As Deleuze's ideas filter through into the fields of art history and film studies (and gradually, into performance studies too), we are increasingly invited to think the art work in terms of what it does rather than what it means; we are encouraged to feel film as that which operates directly on the nervous system not as a signifying narrative. But are these affective encounters privileged at all costs? What happens to the critique of representation when we, as audience, are being invited to see past identity to becoming? Might there be reasons for wanting to consider oneself a female performer rather than as a becoming? Or even, regardless of desire, are there not limits on the freedom to become of those identified as female performers?
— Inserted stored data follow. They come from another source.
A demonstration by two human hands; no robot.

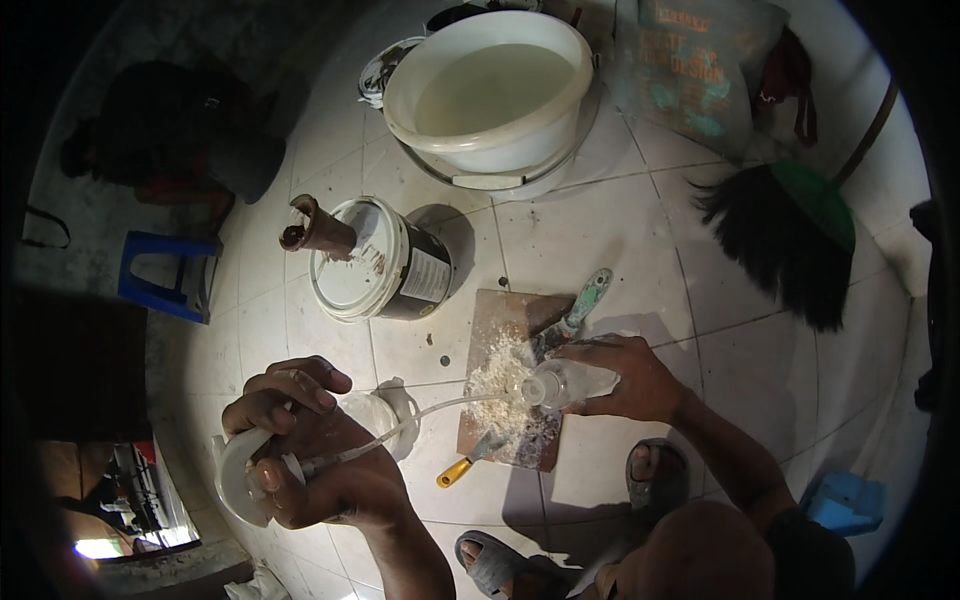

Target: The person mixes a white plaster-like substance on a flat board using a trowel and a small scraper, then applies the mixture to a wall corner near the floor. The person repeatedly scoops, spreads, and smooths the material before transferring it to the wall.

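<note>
My left hand [315, 445] is closed round a white plastic spray head [243, 475]. From it a thin clear dip tube [425, 412] runs right, its tip near the mouth of a clear plastic bottle [590, 385]. The bottle lies tilted in my right hand [640, 375], its neck turned toward the tube. Below the bottle, a heap of cream-coloured powder [497, 380] covers part of a brown board [500, 310] on the floor. A putty knife with a yellow handle [455, 472] rests its blade in the powder. A scraper with a worn green handle [590, 297] lies at the board's far right.
A lidded white bucket [345, 290] with a brown cup-like piece on top stands beyond my left hand. Further back is a large white basin [430, 140] of cloudy water. A broom [790, 230], grey sack [690, 70], blue stool [165, 245] and blue container [845, 500] stand around.
</note>
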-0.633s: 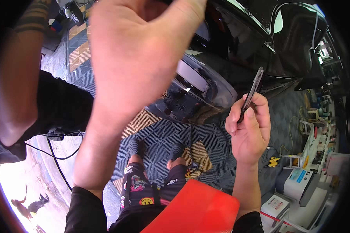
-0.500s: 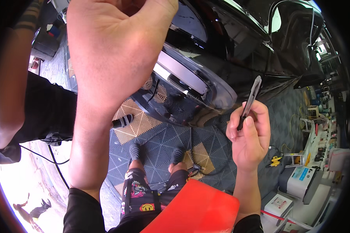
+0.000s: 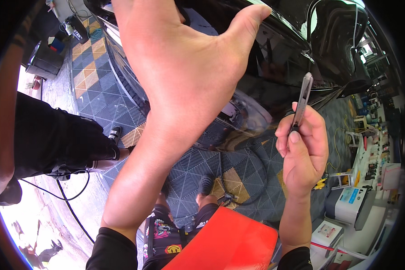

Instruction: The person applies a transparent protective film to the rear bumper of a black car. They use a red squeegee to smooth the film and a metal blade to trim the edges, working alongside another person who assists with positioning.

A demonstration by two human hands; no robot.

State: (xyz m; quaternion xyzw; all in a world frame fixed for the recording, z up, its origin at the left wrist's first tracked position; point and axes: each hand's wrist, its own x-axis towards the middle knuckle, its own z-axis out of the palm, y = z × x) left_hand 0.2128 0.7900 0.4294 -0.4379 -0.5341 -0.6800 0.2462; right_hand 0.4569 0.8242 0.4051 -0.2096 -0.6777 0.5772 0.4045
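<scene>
A slim snap-off utility knife (image 3: pixel 304 96) points upward from my right hand (image 3: pixel 307 157), pinched between thumb and fingers. Its metal end stands in front of the glossy black car body (image 3: pixel 281 67), apart from it as far as I can tell. My left hand (image 3: pixel 191 67) reaches up before the car with the thumb stretched wide. The other fingers run past the top edge or are hidden, and I cannot tell whether they touch the bodywork. Below that hand, part of the car's curved lower edge (image 3: pixel 252 112) shows, with glossy reflections.
A co-worker's dark-clothed legs (image 3: pixel 63 135) stand close at my left. A red smooth piece (image 3: pixel 225 243) juts up before my body. Dark cable lies on the patterned tile floor (image 3: pixel 189 180). Grey-white boxes (image 3: pixel 348 207) and a cluttered shelf line the right.
My left hand has swung right across the car, its thumb now spread outward. My right hand has risen slightly and moved right with the knife. More floor shows at the upper left.
</scene>
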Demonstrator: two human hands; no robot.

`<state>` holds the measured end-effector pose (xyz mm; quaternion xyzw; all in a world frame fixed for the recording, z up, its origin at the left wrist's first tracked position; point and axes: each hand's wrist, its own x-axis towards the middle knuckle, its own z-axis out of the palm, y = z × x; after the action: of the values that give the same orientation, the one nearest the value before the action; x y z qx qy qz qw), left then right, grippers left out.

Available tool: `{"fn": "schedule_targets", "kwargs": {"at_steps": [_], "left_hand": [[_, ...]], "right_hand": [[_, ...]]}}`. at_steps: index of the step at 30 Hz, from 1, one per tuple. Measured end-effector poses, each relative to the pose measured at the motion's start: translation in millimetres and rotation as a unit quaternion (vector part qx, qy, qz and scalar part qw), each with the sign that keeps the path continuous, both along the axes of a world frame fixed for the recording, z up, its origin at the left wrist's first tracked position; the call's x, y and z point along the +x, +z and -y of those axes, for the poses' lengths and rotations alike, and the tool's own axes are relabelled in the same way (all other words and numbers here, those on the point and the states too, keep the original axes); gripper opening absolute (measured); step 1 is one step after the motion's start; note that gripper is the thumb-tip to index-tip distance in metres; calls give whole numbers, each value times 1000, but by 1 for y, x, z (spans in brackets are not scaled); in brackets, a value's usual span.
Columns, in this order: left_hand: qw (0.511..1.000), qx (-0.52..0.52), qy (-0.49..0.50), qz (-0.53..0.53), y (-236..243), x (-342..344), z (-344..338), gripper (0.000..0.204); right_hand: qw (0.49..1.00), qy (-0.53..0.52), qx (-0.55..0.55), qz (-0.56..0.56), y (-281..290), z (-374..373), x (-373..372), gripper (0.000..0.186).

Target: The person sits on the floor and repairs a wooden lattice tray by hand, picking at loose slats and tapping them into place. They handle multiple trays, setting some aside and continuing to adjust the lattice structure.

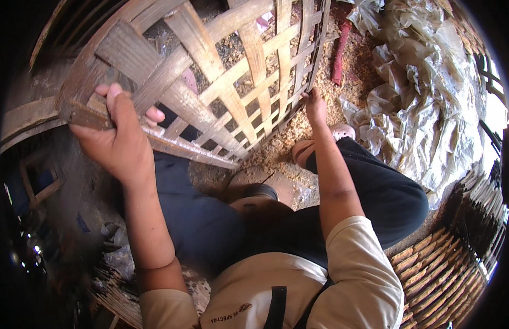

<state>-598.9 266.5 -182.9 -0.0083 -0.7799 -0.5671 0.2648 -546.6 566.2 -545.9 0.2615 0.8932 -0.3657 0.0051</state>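
A large woven bamboo lattice panel with a wooden frame stands tilted in front of me, filling the upper middle. My left hand is wrapped round the frame's near left corner, thumb on top and fingertips showing through the lattice. Farther right, my right hand closes on the panel's right edge, low down near the floor; some of its fingers are hidden. Through the gaps between the slats I see floor litter and a small patch of pink.
Crumpled clear plastic sheeting is heaped at the right. A red stick-like piece lies on shavings beside the panel. Bamboo slats lie lower right. My bent legs and sandalled foot are close below the panel.
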Motion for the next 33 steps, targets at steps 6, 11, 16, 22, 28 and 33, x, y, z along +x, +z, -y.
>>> {"fn": "schedule_targets", "kwargs": {"at_steps": [6,11,16,22,28,33], "left_hand": [[999,32,-16,20,-3,-6,4,22],[998,53,-42,-5,-8,-11,9,22],[995,56,-75,-32,-12,-11,14,28],[985,101,-111,-85,-21,-11,17,33],[985,92,-104,-99,-23,-15,17,30],[987,85,-97,-94,-21,-14,16,30]], "right_hand": [[999,-28,3,-36,7,4,11,24],[981,-167,66,68,17,52,50,27],[969,-122,-94,191,34,149,113,31],[968,92,-194,128,62,184,133,28],[961,224,-138,88,101,177,129,19],[963,259,-64,41,100,192,137,23]]}}
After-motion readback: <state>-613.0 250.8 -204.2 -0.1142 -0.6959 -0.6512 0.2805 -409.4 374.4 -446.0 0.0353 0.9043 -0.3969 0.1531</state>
Watching Creature from the Black Lagoon, Matthew Goulish saw a way to move differently. However, I expect he also saw a reproduction of the stereotype of woman as defenceless object of desire - Julia Adams in the white swimsuit - in all her 'molarity'. In their workshops, the company encourage students to look out for the miraculous and memorable, whether on a walk, or watching a performance. We proliferate whatever we look for, they say, so why not become someone who proliferates miracles rather than problems. These miracles can then form the basis of our critical response to the world. The company resist the opposition of the creative and the critical, and particularly the association of the critical with the negative. Rather, they insist, to be critical is to be discerning; to have the capacity to separate something into parts . It would be hard to overstate the productivity of this insight for practitioners - and yet, I hesitate. Surely in performance, as in life, there are problems as well as miracles; there are things which would justify a negative response? This seems indisputable, but the politics of Goat Island's practice is (more often than not) based on a strategy of affirmation rather than critique or ironic repetition. While they continue to experience contemporary America as a cultural space in which the imagination is under attack, the company respond by prioritising the freedom of the imagination in their own process.


Useful memory


A response for Laura Cull
Matthew Goulish

To escape the question has been my intention since I began to understand, or, as the poet Robert Creeley wrote, even if I was still too dumb to know anything. It strikes me as jumping to a conclusion to claim I enacted an erasure of the words of my colleague when I wrote my alternate answer (i.e. escape) to a question; when I wrote that I could not remember my colleague’s answer. Is faulty memory erasure? After all, my own answer, with respect to the moment of the question, remained unspoken (despite my outburst, no doubt considered bizarre at the time, asserting my identity as the creature). I wrote it because of its silence, wrote it in a sense to maintain its silence, its unspokenness. Of my colleague’s answer I wrote that there had been one. I indicate the presence of her voice without quoting her. Certainly I would have liked to have quoted her. But my memory lapsed. Is it not peculiar to attribute a motive to my lapse, by equating it with erasure? Might we not ask instead what all such memory lapses have in common? There we encounter the criteria of usefulness, the presence of the useful memory, Bergson’s term, and also the imperative of escaping the question. In those days I had read, somewhat obsessively, the first two and one-half pages of Dialogues by Gilles Deleuze and Claire Parnet, its opening contemplation of the question. Questions are invented, like anything else. If you aren’t allowed to invent your questions, with elements from all over the place, from never mind where, if people ‘pose’ them to you, you haven’t much to say. … The aim is not to answer questions, it’s to get out, to get out of it. Many people think that it is only by going back over the question that it’s possible to get out of it. … But getting out never happens like that. Movement always happens behind the thinker’s back, or in the moment when he blinks. Getting out is already achieved, or else it never will be. This imperative of escape reveals itself: it is always the question that erases the answer. It does so by demarcating in advance a region of usefulness. The escape replaces the answer, replaces the question, maybe proposes a different set of questions altogether, but not before it challenges the usefulness of all questions and all answers. What was the question?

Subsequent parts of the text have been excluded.